12.2.2 Regexp Character Sets

8.18.0.1

12.2.2 Regexp Character Sets🔗ℹ

See also Regexp Quick Reference.

A character set is written with […] in a regexp pattern (via the implicit #%brackets operator). A character set represents a set of Chars, but as long as the characters range in Unicode value from 0 to 255, a character set can be used as a set of bytes to match for a byte-mode regexp.

space

rx_charset

The space for character set operators that can be used within […] in a regexp pattern.

regexp charset operator

#%literal string

regexp charset operator

#%literal bytes

A literal string or byte string can be used as a character set. Each character or byte is part of the set.

> rx'["a"]'.is_match("a")
#true
> rx'["a"]'.is_match("b")
#false
> rx'["abc"]'.is_match("b")
#true

regexp charset operator

charset #%juxtapose charset

regexp charset operator

charset || charset

regexp charset operator

charset #%call (charset)

~order: rx_concatenation

Character sets that are adjacent or joined with || form a larger character set that includes all combined elements, i.e., a union of the sets. An implicit #%call form is treated like #%juxtapose, consistent with implicit uses of parentheses for grouping as handled by #%parens.

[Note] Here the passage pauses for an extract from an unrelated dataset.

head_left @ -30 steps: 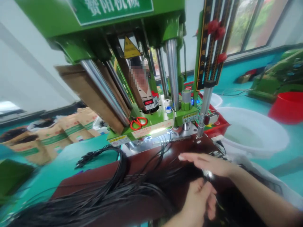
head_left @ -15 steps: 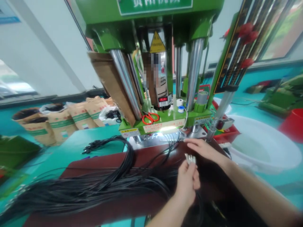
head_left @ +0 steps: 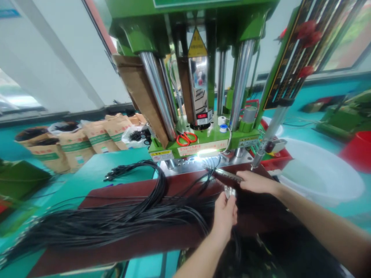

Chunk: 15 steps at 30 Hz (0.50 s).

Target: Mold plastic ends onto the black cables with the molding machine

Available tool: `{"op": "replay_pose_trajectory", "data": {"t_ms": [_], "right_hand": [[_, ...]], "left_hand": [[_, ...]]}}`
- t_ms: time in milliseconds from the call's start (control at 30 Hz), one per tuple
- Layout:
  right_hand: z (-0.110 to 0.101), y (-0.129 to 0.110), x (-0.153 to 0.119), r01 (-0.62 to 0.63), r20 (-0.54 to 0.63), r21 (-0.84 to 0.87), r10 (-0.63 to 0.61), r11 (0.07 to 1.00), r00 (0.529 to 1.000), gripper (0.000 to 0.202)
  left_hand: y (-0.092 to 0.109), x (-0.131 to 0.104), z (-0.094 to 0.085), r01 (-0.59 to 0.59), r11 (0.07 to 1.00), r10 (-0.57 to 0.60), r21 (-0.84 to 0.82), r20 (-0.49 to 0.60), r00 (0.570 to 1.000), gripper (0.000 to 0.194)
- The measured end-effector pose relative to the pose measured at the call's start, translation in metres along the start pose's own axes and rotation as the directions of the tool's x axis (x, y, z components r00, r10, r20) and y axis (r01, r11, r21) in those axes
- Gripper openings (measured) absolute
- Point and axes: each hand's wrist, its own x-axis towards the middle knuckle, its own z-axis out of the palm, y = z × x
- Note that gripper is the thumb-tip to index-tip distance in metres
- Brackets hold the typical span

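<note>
- Left hand: fingers closed around a small group of silver connectors, whose tips stick up above the thumb. Dark cable hangs below this hand.
- Right hand: ahead and to the right of the left hand, the two apart. Its fingers are closed on the near end of a metal bar.
- Change noted: one second ago the right hand was held just above the left, close to the connectors. Half a second ago it was reaching out toward the machine; now it has the bar.
- The connectors remain in the left hand and now stand just below the bar.
- Far end of the bar: beside thin black cables, which run from the machine's lit lower plate, ahead of the hands.
- Left of the hands: a large bundle of black cables lies across the brown desk, in place as before.
- Ahead of the hands: green press. On its base are orange-handled scissors and a blue-and-white spool, both unmoved on it.
- Right of the hands, beyond the desk: white tub, red bucket.
- Far left of the hands: paper sacks.
</note>
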Motion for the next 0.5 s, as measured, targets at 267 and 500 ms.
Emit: {"op": "replay_pose_trajectory", "data": {"t_ms": [267,500], "right_hand": [[0.067,0.025,-0.073,-0.073,-0.02,0.906,0.214,0.417,0.977,0.028],[0.077,0.014,-0.083,0.083,-0.19,0.942,0.315,0.325,0.93,0.042]], "left_hand": [[-0.002,-0.004,0.008,0.039,0.963,-0.057,0.267,0.062,0.996,0.033],[-0.013,0.001,0.019,-0.02,0.921,-0.024,0.388,0.109,0.994,0.03]]}}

> rx'["a" "b"]'.is_match("a")
#true
> rx'["a" "b"]'.is_match("b")
#true
> rx'["a" "b"]'.is_match("c")
#false
> rx'["a" || "b"]'.is_match("b")
#true

regexp charset operator

#%parens (charset)

~order: rx_concatenation

A parenthesized character set is equivalent to the charset inside the parentheses. That is, parentheses are just for grouping and resolving precedence mismatches.

> rx'["a" "b" "c"]'.is_match("a")
#true
> rx'[("a" "b") "c"]'.is_match("a")
#true

regexp charset operator

charset - charset

~order: rx_enumeration

Assuming that each charset contains a single character, creates a charset that has those two characters and all characters in between (based on Char.to_int values). An error is reported if either charset has zero or multiple characters.

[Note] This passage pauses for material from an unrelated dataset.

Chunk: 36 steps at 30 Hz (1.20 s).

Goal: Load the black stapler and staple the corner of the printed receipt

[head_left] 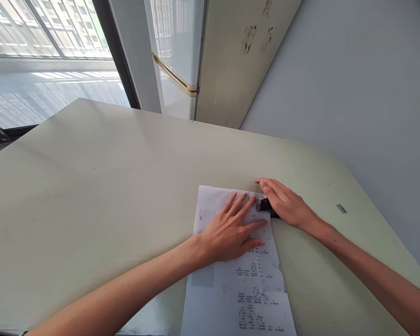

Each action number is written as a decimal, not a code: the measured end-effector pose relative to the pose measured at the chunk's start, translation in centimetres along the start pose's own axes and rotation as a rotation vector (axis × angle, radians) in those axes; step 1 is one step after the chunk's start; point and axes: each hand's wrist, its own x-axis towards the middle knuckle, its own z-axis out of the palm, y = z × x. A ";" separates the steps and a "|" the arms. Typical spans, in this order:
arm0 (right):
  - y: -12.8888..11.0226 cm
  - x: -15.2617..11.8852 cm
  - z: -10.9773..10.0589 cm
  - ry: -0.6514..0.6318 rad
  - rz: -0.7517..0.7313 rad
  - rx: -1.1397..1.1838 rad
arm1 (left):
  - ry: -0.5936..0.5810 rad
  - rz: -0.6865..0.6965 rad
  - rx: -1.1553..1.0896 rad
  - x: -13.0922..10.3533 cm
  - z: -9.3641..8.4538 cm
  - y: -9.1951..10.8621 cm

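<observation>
The left hand (pixel 231 231) lies flat and open, pinning the printed paper (pixel 238 280). The right hand (pixel 287 205) curls over a small black tool (pixel 266 205) at the paper's right edge. Keep the paper still; press straight down.

The pale green surface (pixel 91 186) lies open left and far of the printed white paper sheet (pixel 238 280), while the grey wall (pixel 353 93) bounds it on the right.

A printed sheet (pixel 238 275) is pressed flat under the left hand (pixel 231 231); just beyond its fingertips, a small black-and-silver object (pixel 264 205) is gripped by the right hand (pixel 287 203).
</observation>
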 end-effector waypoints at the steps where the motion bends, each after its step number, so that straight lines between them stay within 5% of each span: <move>1: 0.0 0.0 0.0 0.002 -0.002 -0.003 | -0.001 0.000 -0.005 0.0 0.0 0.0; 22: -0.8 0.2 0.8 0.017 -0.031 -0.124 | 0.017 -0.010 -0.029 -0.1 0.2 -0.1; 31: -1.4 0.4 3.4 0.204 -0.201 -0.410 | 0.029 0.002 -0.051 0.4 -0.3 -0.1; 36: -1.5 0.5 2.4 0.162 -0.208 -0.258 | -0.013 0.023 -0.048 -0.6 -1.2 -0.7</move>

> rx'["a" - "y"]'.is_match("a")
#true
> rx'["a" - "y"]'.is_match("x")
#true
> rx'["a" - "y"]'.is_match("z")
#false

regexp charset operator

charset && charset

~order: rx_conjunction

Creates a character set that has each character in both the first charset and the second charset, i.e., an intersection of the sets.

> rx'[("a" - "f") && ("c" - "h")]'.is_match("a")
#false
> rx'[("a" - "f") && ("c" - "h")]'.is_match("d")
#true

regexp charset operator

charset -- charset

~order: rx_subtraction

Creates a character set that starts with the character of the first charset and removes each character of the second charset, i.e., set difference.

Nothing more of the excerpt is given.